Starting with the first line of the material, reproduce exactly each line up to and including the one that contains "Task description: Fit", leaving out every picture.

★ ★ ★ ★ ★ ★ ★

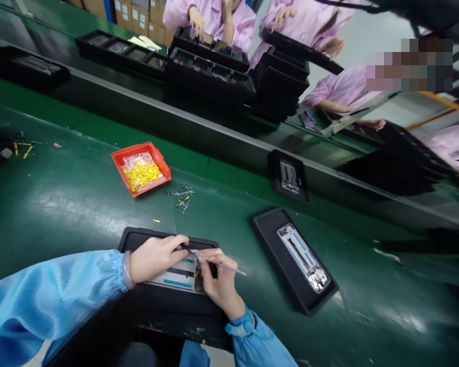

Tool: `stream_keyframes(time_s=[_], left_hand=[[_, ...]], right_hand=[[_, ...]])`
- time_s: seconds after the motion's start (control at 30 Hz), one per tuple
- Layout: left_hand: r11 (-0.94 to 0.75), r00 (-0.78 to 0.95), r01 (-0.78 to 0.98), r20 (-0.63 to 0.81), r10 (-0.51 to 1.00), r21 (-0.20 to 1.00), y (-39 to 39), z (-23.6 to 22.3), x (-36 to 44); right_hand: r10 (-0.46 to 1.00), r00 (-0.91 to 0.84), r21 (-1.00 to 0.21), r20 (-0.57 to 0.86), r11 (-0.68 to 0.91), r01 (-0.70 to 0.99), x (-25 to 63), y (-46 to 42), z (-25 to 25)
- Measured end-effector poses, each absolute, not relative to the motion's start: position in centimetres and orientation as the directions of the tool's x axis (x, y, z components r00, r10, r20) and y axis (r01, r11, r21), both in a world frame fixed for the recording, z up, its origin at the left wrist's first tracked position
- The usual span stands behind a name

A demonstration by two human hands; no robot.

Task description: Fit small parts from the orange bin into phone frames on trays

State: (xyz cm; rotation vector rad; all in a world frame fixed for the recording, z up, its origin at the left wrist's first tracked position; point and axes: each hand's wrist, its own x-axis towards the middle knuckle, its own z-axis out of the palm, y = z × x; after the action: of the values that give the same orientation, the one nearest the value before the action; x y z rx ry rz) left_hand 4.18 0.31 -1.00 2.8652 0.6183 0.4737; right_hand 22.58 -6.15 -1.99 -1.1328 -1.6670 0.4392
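A phone frame (pixel 176 279) with blue strips lies in a black foam tray (pixel 168 300) in front of me. My right hand (pixel 219 280) pinches thin silver tweezers (pixel 231 267), their shaft pointing out to the right and their tip over the frame's upper right part. From the left, my left hand (pixel 156 257) reaches over the frame, with bent fingers meeting close to the tweezers' tip. Whatever small thing lies between those fingers is hidden.
A red bin (pixel 158 191) holds yellow small parts (pixel 141 174). Loose dark strips (pixel 183 192) lie beside it. Another foam tray with a phone frame (pixel 303 257) is at right; one more tray (pixel 288 176) sits farther back. Co-workers in pink handle black trays (pixel 210 76) across the bench.
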Motion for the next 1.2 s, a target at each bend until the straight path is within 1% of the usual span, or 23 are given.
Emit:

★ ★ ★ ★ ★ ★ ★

**Response to this task**
Tool: `stream_keyframes(time_s=[_], left_hand=[[_, ...]], right_hand=[[_, ...]])`
- time_s: seconds after the motion's start (control at 30 Hz), one per tuple
- Layout: left_hand: r11 (-0.94 to 0.75), r00 (-0.78 to 0.95), r01 (-0.78 to 0.98), r20 (-0.63 to 0.81), r10 (-0.51 to 1.00), r21 (-0.20 to 1.00), y (-39 to 39), z (-23.6 to 22.3), x (-36 to 44); right_hand: r10 (-0.46 to 1.00), r00 (-0.91 to 0.84), r21 (-1.00 to 0.21), r20 (-0.57 to 0.86), r11 (-0.68 to 0.91), r01 (-0.70 to 0.99), x (-25 to 63), y (-46 to 42), z (-25 to 25)
- Measured end-effector poses, each absolute, not relative to the motion's start: position in centimetres and orientation as the directions of the tool's x axis (x, y, z components r00, r10, r20) and y axis (r01, r11, r21), both in a world frame fixed for the recording, z up, its origin at the left wrist's first tracked position
- The usual span stands behind a name

A demonstration by two human hands; no robot.

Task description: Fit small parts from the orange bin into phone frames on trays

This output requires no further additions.